* [Aim of the exercise]: Copy everything in the data below exactly except the pictures.

* [Input data]:
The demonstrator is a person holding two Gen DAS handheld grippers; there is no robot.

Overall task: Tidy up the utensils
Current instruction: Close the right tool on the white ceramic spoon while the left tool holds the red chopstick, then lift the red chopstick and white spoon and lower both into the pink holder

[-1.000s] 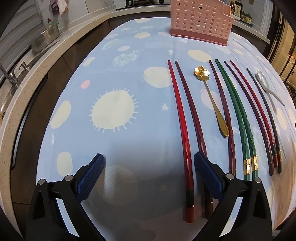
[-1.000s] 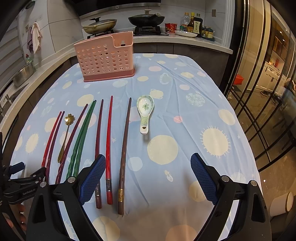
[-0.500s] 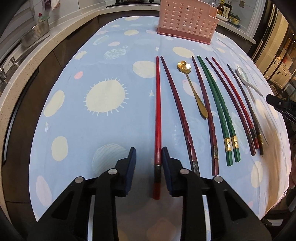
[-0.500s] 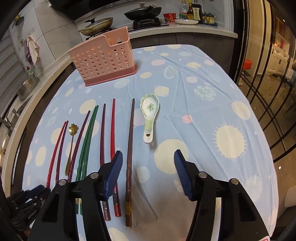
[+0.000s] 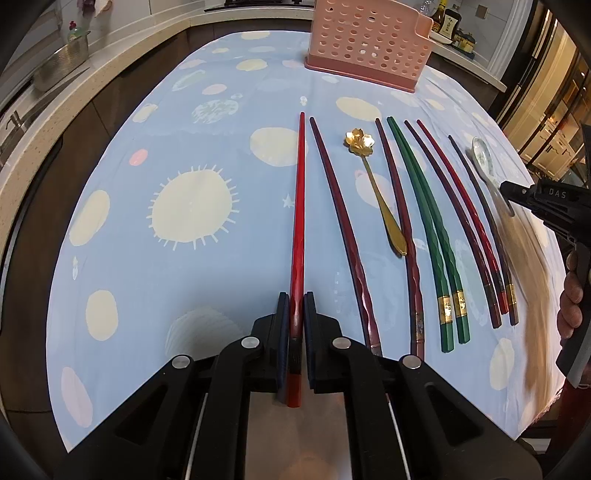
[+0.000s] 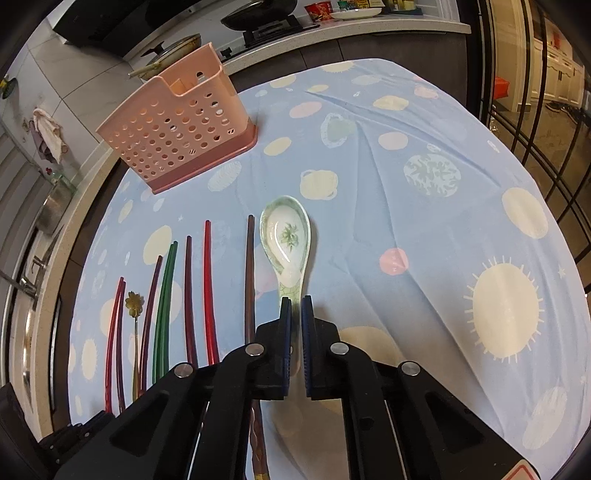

* [Result of this exercise]:
The demonstrator is a person holding two Gen DAS handheld grippers; there is no robot.

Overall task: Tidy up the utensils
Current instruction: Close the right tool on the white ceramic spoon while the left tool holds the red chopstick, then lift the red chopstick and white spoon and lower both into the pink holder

[-1.000s] 
[-1.000s] 
[-0.500s] 
[-0.500s] 
[+0.000s] 
[+0.000s] 

That is the complete answer to the exercise.